Most of its hull underwriting business would be put into runoff as well, the Lloyd’s syndicate announced last week.

The move to withdraw from Asia will not affect the Australian market, where the syndicate writes business through delegated authorities.

“That book is managed directly out of London, hence there will be no impact on our Australian clients,” Head of International Marketing and Producer Management Ewelina Kudla told insuranceNEWS.com.au.

She says gross written premium from Australian accounts makes up less than 5% of the syndicate’s book.

The business in Asia is returning “unsustainable” combined ratios, Group Head of International Operations Matt Harris says.

“While we still see growth opportunities in the region, we need to prioritise our efforts on profitable growth in other markets,” he added.

While the syndicate will be ceasing most of its hull underwriting business, it remains committed to the remaining marine classes it insures, including hull accounts on non-Lloyd’s platforms.
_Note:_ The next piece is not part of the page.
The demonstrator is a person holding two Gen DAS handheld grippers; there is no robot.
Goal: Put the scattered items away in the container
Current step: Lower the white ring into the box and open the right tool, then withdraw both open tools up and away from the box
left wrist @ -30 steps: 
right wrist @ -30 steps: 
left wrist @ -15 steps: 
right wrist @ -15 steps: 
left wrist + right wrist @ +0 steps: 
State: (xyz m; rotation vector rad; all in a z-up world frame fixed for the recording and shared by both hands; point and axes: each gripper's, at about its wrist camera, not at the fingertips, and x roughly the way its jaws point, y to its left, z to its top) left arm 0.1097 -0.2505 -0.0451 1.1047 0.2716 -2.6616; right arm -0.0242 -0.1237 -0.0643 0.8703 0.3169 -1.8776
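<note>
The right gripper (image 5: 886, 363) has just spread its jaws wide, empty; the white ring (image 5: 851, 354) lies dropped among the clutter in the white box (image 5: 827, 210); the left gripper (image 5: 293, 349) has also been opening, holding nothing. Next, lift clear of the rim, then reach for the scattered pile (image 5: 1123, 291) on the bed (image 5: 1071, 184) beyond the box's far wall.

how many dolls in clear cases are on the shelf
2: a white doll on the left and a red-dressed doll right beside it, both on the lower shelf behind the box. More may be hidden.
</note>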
ArgoGlobal, the trading brand of Syndicate 1200, narrowed its losses last year to £35.9 million ($64.7 million) from £112.3 million ($202 million) in 2017, according to its financial report.

Argo Managing Agency, which manages the syndicate, has signalled that becoming profitable again is a key priority.

“It is imperative that the business returns to consistent profitability,” Chairman Tony Latham says in the report.

“To achieve that we must continue to adhere to underwriting plans and remain committed to achieve rate increases where needed.

“It is also critical that we drive down the cost of acquiring business, which remains too high. Where we believe market conditions do not allow a line of business to be profitable, then we shall exit those lines.”